- Aim of the task
Would you pull out every line of the material that contains the string "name"?

Input data Start Marker

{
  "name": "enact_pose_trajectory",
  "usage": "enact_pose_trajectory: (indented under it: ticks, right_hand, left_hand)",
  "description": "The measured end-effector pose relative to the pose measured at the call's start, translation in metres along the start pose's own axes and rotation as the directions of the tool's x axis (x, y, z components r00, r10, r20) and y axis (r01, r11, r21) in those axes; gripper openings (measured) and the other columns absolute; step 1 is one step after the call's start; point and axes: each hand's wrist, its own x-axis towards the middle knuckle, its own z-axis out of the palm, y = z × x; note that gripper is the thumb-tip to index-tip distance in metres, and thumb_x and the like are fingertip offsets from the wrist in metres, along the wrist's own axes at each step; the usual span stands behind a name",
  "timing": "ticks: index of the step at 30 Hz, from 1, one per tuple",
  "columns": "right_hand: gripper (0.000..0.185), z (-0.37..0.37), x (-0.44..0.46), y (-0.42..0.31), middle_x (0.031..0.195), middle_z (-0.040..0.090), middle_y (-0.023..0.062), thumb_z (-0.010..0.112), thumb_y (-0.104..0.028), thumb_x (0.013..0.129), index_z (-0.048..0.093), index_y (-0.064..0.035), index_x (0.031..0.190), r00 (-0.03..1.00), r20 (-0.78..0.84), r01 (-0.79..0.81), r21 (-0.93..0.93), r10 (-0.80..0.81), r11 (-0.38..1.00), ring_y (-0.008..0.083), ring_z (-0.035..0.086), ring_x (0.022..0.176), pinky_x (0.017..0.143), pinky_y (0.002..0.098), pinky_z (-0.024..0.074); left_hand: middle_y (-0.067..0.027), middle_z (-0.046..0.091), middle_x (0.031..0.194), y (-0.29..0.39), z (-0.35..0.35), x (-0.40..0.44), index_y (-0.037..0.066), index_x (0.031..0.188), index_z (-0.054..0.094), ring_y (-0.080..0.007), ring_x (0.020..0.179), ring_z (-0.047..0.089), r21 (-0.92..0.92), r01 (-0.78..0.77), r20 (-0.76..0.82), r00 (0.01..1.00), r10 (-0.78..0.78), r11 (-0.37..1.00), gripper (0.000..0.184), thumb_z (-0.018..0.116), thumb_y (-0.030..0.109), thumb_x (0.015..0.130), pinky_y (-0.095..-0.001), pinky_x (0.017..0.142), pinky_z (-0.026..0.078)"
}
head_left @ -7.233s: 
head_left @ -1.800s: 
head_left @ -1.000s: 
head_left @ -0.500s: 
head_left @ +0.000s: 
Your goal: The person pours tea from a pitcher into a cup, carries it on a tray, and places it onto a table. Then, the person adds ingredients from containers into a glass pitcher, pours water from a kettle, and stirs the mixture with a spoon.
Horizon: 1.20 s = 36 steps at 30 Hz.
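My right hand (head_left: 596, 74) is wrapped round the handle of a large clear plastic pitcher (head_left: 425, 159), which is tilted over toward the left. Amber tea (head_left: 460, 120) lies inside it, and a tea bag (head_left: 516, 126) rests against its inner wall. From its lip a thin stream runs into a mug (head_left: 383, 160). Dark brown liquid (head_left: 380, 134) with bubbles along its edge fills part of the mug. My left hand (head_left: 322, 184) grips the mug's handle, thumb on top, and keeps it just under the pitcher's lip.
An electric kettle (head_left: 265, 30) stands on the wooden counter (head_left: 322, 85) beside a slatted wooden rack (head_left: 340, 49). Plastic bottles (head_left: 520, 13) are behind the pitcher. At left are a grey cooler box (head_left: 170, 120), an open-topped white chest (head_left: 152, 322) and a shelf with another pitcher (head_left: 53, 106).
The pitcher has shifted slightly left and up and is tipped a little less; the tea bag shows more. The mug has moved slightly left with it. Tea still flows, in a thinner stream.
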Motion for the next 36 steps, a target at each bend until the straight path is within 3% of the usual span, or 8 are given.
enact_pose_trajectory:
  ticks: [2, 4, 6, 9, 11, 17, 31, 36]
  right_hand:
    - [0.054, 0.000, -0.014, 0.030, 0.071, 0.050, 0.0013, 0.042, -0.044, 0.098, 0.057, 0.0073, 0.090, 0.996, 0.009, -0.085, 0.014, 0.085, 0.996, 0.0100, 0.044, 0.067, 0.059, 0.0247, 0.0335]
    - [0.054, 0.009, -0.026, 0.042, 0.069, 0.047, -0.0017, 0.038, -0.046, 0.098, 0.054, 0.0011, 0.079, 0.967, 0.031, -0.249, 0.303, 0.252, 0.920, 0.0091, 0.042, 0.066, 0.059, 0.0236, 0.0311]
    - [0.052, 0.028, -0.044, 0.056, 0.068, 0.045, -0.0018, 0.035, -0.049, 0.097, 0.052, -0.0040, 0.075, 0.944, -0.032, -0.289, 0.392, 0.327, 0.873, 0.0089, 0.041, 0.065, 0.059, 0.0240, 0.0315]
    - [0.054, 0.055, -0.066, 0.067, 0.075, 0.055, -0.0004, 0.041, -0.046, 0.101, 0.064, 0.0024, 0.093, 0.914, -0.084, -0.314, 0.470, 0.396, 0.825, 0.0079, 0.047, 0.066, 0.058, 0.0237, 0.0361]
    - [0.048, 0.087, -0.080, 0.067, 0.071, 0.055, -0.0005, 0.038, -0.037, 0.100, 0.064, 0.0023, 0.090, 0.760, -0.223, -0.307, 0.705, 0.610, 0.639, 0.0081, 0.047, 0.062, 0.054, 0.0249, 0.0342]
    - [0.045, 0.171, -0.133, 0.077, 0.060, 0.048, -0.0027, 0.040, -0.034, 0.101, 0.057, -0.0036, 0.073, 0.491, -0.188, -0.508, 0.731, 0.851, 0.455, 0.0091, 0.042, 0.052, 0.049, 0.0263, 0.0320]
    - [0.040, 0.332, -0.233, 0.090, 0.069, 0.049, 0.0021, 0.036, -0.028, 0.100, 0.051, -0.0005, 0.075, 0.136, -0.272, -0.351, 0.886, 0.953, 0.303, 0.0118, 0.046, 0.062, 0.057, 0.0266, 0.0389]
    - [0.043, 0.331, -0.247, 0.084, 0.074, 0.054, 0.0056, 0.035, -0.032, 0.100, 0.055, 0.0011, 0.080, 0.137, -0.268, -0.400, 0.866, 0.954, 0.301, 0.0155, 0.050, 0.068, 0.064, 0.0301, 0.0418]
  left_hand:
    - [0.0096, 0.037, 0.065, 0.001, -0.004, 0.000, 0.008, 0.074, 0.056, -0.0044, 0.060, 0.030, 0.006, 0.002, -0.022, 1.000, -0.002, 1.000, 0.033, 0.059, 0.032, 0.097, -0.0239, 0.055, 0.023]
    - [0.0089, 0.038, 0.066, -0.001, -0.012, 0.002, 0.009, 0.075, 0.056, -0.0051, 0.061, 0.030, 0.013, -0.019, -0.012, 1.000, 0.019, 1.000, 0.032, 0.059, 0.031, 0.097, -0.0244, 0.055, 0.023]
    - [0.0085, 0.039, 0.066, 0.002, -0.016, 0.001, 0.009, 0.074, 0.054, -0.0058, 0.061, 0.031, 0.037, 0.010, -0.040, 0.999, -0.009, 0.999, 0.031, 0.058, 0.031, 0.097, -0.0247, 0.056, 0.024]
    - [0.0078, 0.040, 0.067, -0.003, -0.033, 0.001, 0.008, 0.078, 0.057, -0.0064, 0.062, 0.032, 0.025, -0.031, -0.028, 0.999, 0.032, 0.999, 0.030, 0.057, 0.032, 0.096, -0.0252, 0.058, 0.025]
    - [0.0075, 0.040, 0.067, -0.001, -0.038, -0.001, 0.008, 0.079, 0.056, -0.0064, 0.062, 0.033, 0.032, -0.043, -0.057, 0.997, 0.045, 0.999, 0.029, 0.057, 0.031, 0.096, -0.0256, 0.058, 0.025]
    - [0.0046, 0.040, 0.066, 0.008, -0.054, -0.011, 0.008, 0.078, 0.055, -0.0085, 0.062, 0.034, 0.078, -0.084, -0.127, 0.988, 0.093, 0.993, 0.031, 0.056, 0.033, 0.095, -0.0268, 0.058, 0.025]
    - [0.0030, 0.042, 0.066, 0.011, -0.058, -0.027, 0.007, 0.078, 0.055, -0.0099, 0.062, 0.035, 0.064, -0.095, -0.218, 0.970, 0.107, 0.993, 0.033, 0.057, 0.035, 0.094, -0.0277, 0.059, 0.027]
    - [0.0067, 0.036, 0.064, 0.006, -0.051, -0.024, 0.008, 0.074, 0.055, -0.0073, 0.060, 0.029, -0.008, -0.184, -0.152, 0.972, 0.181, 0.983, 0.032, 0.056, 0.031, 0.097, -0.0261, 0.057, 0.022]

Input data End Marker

- Response below
  "name": "enact_pose_trajectory",
  "description": "The measured end-effector pose relative to the pose measured at the call's start, translation in metres along the start pose's own axes and rotation as the directions of the tool's x axis (x, y, z components r00, r10, r20) and y axis (r01, r11, r21) in those axes; gripper openings (measured) and the other columns absolute; step 1 is one step after the call's start; point and axes: each hand's wrist, its own x-axis towards the middle knuckle, its own z-axis out of the palm, y = z × x; note that gripper is the thumb-tip to index-tip distance in metres, and thumb_x and the like are fingertip offsets from the wrist in metres, along the wrist's own axes at each step; the usual span stands behind a name",

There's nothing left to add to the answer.